03. First Model

Chapter 3 of 20 · 20 min

Pulling and running your first model confirms the installation works end-to-end. Start with a small model to avoid long download times and memory issues.

Pulling a Model

ollama pull llama3.2:1b

This downloads the model manifest and weights. The 1B parameter variant of Llama 3.2 requires approximately 1.3 GB of disk space and runs comfortably on CPUs with 8 GB of RAM. Larger models like llama3.2:3b require 2 GB and benefit from GPU acceleration.
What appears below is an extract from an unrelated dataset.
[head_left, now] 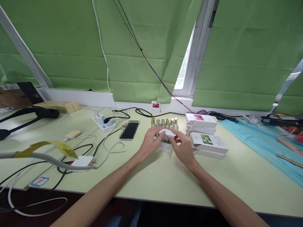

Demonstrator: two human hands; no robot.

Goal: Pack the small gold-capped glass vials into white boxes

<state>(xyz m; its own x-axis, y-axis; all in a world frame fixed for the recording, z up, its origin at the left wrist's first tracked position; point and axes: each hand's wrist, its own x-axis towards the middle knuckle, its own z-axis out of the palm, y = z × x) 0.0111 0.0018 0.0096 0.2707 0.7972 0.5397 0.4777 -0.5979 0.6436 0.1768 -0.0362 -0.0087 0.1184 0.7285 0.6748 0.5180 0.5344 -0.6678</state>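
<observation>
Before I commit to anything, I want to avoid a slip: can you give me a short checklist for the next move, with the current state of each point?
1. Both hands on the white box: ok, left hand and right hand meet at its top on the white box.
2. Box top fully closed: cannot tell, the hands cover part of it.
3. Bottles upright: ok, standing behind the box.
4. Right hand clear of the stacked boxes: cannot tell, they look very close.
5. Phone clear of the left hand: ok, it lies apart.

hands [151,138] and slim forearms [208,181] are bare, a small spot [127,167] marking the left forearm [111,186].
</observation>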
On Windows, the download progress appears in the terminal. If you see a connection error, check your proxy settings:

$env:HTTPS_PROXY = "http://proxy.example.com:8080"
ollama pull llama3.2:1b

Running Interactively

ollama run llama3.2:1b

This starts an interactive REPL. Type exit or send Ctrl+C to end the session. The first run loads the model into memory, which can take 10-30 seconds on CPU-only systems.

First API Call

With the server running, make a REST request:

curl http://localhost:11434/api/generate -d '{
  "model": "llama3.2:1b",
  "prompt": "What is 2+2?",
  "stream": false
}'

The response JSON contains response, done, and timing fields:

{
  "model": "llama3.2:1b",
  "response": "4",
  "done": true,
  "total_duration": 5234194500,
  "load_duration": 2109842500,
  "prompt_eval_count": 13,
  "prompt_eval_duration": 234000000,
  "eval_count": 6,
  "eval_duration": 2888000000
}

Common failure: the server is not running. If you get Connection refused, start the server with ollama serve in another terminal, or check if a previous instance crashed:

ps aux | grep ollama

Local verification checkpoint

Run the smallest example from this chapter in a local workspace and record the package version, runtime, data path, and observed output. If the result depends on model size, vector count, CPU/GPU backend, or available memory, note that constraint beside the exercise so the lesson remains reproducible.

EXERCISE

Run ollama run llama3.2:1b and ask the model to "List three programming languages." Then make the same request via curl with stream: false and compare the response structure.